Step 4: Product Video Editing
Providing you a step by step tutorial on how to edit video in this format is probably less than ideal, so instead I’m going to provide the strategies and tactics that I have seen work best for creating a ninety second video in a few hours.
If you are interested in learning how to create videos, I highly recommend Lynda.com. They have online classes that allow you to learn how to create videos, edit audio and much more. In fact, I took the Lynda.com two-day course on Adobe After Effects several years ago to learn how to do video editing. It only cost about thirty dollars for one-month access to all of their classes.
The biggest mistake I made when I first started creating videos was to picture a scene or concept for the video before I had the audio in the video editor. Even without traditional planning, it is easy to start thinking about what would be a cool thing to happen during the video. The problem is, once you start predetermining what should happen, you spend way more time trying to make it work in the video instead of letting the audio organically dictate the visuals that best support the words. This may seem like an ambiguous concept, but the best way to avoid it is to go into the video editing with a clean slate.

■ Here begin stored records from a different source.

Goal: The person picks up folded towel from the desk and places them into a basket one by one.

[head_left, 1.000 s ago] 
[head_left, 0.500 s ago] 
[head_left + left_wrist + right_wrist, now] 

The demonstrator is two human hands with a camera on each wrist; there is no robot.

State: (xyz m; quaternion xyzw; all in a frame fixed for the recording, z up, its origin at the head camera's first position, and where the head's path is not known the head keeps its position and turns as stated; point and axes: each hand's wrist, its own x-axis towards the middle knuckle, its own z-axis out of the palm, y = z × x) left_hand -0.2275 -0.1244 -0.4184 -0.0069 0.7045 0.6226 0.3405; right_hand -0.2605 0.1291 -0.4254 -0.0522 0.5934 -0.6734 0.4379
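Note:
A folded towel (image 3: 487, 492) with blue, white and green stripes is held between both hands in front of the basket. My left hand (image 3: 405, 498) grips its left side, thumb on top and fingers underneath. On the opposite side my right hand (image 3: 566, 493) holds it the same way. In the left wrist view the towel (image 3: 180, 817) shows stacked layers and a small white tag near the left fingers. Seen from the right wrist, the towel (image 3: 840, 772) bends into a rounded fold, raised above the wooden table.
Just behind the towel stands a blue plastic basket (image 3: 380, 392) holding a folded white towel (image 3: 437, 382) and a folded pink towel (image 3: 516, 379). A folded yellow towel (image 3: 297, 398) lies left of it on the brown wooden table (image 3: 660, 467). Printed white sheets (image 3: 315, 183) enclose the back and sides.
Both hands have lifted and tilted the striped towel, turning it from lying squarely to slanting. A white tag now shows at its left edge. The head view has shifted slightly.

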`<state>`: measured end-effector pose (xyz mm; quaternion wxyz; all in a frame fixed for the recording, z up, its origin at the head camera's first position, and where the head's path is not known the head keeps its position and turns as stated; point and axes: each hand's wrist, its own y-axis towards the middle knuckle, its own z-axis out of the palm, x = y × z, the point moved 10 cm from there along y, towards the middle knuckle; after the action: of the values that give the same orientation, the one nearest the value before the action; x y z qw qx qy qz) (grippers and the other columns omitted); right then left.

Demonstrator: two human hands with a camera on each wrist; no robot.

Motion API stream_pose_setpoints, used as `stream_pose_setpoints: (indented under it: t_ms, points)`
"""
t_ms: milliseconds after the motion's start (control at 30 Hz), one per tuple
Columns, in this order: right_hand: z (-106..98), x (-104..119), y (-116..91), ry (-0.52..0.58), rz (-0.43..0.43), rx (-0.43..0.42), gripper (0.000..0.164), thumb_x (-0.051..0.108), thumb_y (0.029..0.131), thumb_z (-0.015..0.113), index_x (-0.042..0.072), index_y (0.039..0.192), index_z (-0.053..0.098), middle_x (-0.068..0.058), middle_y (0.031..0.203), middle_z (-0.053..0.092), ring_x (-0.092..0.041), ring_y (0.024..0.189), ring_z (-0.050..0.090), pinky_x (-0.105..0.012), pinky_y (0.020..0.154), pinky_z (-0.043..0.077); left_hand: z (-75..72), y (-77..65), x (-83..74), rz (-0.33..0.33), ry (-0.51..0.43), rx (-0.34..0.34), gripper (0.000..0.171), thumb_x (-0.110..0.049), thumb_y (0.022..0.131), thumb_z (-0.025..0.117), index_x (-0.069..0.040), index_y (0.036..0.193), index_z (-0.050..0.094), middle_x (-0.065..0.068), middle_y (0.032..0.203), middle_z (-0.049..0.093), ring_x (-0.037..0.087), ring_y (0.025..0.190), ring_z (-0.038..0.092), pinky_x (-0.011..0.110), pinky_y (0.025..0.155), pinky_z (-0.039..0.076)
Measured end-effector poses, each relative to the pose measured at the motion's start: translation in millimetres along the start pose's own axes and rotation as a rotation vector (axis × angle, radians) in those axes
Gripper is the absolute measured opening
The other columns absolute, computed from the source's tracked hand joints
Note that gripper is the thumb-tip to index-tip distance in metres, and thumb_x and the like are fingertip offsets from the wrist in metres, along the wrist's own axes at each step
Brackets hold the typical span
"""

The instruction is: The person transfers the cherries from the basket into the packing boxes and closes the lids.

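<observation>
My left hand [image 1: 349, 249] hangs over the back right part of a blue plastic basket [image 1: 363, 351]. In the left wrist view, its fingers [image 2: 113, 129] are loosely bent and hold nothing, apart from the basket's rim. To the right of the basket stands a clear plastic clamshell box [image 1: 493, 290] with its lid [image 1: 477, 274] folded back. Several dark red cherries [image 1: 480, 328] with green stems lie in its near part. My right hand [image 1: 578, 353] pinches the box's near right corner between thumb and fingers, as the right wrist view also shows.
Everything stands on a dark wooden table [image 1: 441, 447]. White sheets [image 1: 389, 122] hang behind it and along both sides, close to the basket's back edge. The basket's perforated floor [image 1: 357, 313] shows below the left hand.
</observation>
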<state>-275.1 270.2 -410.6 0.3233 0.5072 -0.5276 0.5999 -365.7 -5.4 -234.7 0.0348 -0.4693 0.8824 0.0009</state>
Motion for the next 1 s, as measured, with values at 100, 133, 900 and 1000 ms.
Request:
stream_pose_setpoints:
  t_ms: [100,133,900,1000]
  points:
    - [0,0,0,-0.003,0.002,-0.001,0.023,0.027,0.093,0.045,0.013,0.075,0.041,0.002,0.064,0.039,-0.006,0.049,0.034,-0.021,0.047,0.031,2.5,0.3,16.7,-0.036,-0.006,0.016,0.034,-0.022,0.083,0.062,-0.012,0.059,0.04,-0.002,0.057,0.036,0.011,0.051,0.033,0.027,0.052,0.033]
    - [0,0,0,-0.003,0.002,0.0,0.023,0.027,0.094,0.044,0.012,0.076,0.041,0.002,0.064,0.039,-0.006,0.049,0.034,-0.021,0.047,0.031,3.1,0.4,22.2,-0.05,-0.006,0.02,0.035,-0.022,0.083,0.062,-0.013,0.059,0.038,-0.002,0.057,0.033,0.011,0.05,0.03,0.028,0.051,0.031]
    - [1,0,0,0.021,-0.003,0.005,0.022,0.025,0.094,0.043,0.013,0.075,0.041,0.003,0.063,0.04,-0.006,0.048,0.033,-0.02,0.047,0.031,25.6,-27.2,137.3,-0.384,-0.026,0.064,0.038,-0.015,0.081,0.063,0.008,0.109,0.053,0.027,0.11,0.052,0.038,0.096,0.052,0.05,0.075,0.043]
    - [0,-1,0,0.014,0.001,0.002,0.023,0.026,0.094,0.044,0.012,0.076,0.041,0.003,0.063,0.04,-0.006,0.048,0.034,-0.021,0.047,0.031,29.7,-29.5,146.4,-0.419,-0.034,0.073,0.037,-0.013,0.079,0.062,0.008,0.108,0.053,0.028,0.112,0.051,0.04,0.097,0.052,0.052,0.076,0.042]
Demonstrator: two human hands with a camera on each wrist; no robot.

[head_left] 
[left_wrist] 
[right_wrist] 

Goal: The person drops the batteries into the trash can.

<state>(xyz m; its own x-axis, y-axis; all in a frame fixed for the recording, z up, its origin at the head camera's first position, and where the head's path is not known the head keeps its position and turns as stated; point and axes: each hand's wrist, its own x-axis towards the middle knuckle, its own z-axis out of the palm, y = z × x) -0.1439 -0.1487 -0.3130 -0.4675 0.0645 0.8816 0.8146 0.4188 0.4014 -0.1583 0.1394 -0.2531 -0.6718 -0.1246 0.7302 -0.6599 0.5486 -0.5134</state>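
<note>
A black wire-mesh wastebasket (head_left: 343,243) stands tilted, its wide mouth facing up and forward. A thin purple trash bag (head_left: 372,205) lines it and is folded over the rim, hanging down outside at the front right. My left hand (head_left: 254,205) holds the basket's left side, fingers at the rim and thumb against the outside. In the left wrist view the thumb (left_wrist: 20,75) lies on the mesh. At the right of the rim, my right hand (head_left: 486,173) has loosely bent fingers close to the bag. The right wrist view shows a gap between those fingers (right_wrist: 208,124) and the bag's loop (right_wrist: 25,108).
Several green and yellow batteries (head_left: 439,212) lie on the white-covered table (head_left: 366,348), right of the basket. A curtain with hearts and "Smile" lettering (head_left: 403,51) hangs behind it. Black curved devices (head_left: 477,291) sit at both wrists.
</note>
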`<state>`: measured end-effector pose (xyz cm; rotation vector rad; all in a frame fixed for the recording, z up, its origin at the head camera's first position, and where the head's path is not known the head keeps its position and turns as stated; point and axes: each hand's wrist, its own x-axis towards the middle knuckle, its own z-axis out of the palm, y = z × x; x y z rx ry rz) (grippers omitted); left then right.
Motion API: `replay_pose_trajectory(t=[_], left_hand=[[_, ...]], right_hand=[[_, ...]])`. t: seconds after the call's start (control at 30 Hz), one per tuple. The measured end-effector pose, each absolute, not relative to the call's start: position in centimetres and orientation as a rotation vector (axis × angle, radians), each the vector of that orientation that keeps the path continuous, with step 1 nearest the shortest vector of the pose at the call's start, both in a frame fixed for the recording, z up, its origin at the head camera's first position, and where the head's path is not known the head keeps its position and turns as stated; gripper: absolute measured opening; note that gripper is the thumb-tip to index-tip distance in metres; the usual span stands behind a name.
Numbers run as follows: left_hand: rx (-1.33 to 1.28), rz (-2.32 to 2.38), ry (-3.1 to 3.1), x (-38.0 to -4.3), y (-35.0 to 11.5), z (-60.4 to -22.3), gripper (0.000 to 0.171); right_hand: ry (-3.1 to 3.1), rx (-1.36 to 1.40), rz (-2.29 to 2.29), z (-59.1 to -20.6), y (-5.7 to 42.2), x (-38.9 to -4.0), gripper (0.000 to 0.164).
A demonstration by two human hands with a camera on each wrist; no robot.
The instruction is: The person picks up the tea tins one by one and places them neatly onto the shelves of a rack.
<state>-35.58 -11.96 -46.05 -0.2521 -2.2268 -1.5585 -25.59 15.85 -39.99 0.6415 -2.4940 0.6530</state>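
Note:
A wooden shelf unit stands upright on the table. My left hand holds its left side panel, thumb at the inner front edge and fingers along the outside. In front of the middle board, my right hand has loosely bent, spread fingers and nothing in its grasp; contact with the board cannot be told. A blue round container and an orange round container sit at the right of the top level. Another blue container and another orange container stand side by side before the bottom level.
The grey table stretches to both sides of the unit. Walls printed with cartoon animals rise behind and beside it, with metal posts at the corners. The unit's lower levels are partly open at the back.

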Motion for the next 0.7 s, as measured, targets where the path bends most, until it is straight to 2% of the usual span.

I use Adobe After Effects for most of my video editing. The process I find that works best is to load the audio into After Effects and listen to the first ten seconds. I find it best to look at the video in ten-second sections. If the screen is too static for over ten seconds, people will loose interest. On the other hand if too much is happening in the first ten seconds, it begins to be to busy.
I look for the main points of the section and then determine what visuals would best help reinforce those main points. For example, in the task management video the first line is:
“Tasks are everything from a course to an article in a knowledgebase, a back-office task”
So I had the scene open up with What Are Tasks so the audience would know this section is about what tasks are. You can see the video at the end of this article, but you will notice that the effects are fairly subtle. The words are moving slightly to pull the eye and make them feel like they are floating.
When the video says “from a course,” an icon for a stack of books with a mouse attached appears along with a popping noise. Again, these effects are not over the top but they are designed to hold your attention, be visually pleasing and reinforce the main point while being easy and quick to produce.
The next scene fades into a close up of the product, in this case a SAAS solution for call centers. The application is slowly moving to hold the audience’s attention and reinforce that the main points being discussed are about the application. In many cases, I will create an effect to blur out most of the application except for the area being discussed to draw the eye to the main focal point.
Using these techniques you can complete your video editing in under two hours making the entire project take less then three and a half hours.
See the entire video here:
This is a feature video and the audience would not typically find it until they knew what the application was, so the video doesn’t have a lot of intro. Instead, it is the call to action at the bottom of the product feature page as shown here:
We used Wistia to host the video. I highly recommend checking out Wistia for your video hosting. They are very easy to use, have a nicer video player then YouTube and they can integrate with your marketing automation system so that you can track what leads watch what videos and have videos embedded directly in emails. They are also very reasonably priced.
Don’t be fooled into thinking you don’t have enough resources to create the product videos you need. All you need is a few hours and a little imagination.
Because most people are trying to keep up with the Jones’ latest high production, high cost explainer video, their missing opportunities to utilize a higher volume of videos across social media, email and deeper in their websites. Don’t fall into this trap. You have all the resources you need.
How would you utilize product videos if you could produce them quicker?